Instructions for the task >> Transcribe the lines from the start of the data below through the line with "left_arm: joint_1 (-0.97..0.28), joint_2", word for word and nothing more.

- Opening Delimiter -

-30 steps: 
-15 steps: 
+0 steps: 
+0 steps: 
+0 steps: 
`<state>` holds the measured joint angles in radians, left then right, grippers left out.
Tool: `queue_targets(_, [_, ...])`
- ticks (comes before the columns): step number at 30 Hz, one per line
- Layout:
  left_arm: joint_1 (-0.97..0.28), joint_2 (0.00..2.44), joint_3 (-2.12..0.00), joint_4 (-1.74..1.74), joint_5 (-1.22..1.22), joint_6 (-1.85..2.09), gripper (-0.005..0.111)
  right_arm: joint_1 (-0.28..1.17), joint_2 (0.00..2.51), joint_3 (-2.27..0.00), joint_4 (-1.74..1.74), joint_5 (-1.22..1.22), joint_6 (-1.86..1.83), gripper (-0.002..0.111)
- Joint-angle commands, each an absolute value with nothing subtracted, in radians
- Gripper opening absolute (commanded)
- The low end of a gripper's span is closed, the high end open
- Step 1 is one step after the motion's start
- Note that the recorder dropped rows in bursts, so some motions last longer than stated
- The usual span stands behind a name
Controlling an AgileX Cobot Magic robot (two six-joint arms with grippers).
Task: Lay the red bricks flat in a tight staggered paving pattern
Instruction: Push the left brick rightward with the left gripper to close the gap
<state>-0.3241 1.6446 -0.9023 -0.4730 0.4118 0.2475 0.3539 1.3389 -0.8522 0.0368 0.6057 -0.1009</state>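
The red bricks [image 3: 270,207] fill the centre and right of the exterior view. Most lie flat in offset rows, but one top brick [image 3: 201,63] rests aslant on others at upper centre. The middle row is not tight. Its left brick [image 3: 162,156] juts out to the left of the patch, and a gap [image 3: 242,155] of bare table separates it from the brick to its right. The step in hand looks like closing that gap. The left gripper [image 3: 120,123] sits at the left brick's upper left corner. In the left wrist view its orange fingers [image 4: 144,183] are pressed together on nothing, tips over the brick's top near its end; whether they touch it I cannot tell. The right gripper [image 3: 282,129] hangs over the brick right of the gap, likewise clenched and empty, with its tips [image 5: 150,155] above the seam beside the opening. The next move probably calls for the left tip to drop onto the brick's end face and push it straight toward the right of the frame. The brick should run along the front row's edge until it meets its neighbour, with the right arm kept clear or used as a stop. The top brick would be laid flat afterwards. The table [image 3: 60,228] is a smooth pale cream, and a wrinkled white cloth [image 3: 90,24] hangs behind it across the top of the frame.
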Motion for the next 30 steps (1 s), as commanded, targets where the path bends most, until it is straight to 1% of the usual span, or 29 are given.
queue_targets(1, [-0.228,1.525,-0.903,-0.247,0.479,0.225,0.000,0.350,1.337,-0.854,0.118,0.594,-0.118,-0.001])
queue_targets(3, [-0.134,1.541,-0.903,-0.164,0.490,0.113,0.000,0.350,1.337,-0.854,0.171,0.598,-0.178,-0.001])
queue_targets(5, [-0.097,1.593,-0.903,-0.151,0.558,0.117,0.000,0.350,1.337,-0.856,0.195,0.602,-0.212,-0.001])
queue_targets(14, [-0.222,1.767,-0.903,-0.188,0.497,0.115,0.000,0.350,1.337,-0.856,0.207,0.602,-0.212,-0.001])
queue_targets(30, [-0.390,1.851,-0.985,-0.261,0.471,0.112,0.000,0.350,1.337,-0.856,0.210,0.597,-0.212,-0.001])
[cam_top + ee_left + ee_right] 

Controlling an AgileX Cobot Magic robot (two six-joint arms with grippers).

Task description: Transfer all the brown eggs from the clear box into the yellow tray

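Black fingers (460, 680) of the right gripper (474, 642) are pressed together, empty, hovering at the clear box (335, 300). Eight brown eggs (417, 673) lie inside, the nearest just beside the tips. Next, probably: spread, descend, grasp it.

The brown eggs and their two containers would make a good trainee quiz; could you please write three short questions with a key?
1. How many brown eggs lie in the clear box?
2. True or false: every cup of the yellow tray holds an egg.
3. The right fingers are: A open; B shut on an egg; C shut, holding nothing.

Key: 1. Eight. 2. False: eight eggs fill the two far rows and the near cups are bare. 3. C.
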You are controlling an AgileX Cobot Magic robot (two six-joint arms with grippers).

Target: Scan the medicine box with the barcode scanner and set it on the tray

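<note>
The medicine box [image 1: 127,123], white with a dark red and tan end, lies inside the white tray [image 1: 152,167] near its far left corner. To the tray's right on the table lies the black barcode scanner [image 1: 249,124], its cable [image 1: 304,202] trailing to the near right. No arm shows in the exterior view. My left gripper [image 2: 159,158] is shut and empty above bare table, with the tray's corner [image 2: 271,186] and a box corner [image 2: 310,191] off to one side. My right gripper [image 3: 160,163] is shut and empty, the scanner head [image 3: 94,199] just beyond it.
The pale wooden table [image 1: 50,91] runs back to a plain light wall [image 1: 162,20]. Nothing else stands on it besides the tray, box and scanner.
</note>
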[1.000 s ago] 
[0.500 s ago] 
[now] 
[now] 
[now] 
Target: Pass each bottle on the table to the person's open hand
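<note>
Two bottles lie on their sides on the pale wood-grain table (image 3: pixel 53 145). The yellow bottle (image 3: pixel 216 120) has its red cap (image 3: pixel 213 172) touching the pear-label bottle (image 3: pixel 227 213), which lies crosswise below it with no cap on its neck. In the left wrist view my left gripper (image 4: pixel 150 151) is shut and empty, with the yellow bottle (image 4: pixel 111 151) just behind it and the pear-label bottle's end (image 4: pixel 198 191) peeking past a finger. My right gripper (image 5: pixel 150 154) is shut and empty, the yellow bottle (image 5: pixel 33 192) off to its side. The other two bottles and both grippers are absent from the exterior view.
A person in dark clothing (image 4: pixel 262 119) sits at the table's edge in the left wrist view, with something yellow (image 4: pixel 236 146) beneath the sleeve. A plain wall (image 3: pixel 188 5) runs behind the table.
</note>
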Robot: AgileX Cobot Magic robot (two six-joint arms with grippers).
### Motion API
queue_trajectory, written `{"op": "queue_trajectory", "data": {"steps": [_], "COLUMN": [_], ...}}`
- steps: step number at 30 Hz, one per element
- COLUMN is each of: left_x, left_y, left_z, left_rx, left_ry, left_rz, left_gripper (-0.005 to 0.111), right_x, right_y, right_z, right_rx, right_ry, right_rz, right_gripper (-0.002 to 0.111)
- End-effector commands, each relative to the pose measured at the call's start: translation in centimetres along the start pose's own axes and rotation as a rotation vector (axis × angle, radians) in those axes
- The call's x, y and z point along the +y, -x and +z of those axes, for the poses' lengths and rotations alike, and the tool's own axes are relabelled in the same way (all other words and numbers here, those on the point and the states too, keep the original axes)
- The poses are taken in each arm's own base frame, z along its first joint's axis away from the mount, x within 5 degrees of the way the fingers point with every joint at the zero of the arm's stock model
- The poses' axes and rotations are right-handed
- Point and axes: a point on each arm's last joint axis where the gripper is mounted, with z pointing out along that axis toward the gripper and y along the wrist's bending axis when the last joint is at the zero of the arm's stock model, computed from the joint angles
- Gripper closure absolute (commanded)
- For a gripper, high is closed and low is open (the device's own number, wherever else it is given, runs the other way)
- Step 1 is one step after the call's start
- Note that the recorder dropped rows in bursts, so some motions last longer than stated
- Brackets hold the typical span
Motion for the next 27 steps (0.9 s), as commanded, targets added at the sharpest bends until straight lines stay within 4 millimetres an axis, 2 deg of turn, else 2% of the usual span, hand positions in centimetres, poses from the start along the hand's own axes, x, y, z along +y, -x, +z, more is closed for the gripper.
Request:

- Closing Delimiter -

Task solution >>
-30 steps: 
-15 steps: 
+0 steps: 
+0 steps: 
+0 steps: 
`<state>` holds the measured joint angles in radians, left then right, grippers left out.
Tool: `queue_targets(_, [_, ...])`
- ticks (comes before the columns): step number at 30 Hz, one per line
- Layout:
  left_arm: joint_1 (-0.97..0.28), joint_2 (0.00..2.44), joint_3 (-2.12..0.00), joint_4 (-1.74..1.74), joint_5 (-1.22..1.22), joint_6 (-1.85..2.09), gripper (-0.005..0.111)

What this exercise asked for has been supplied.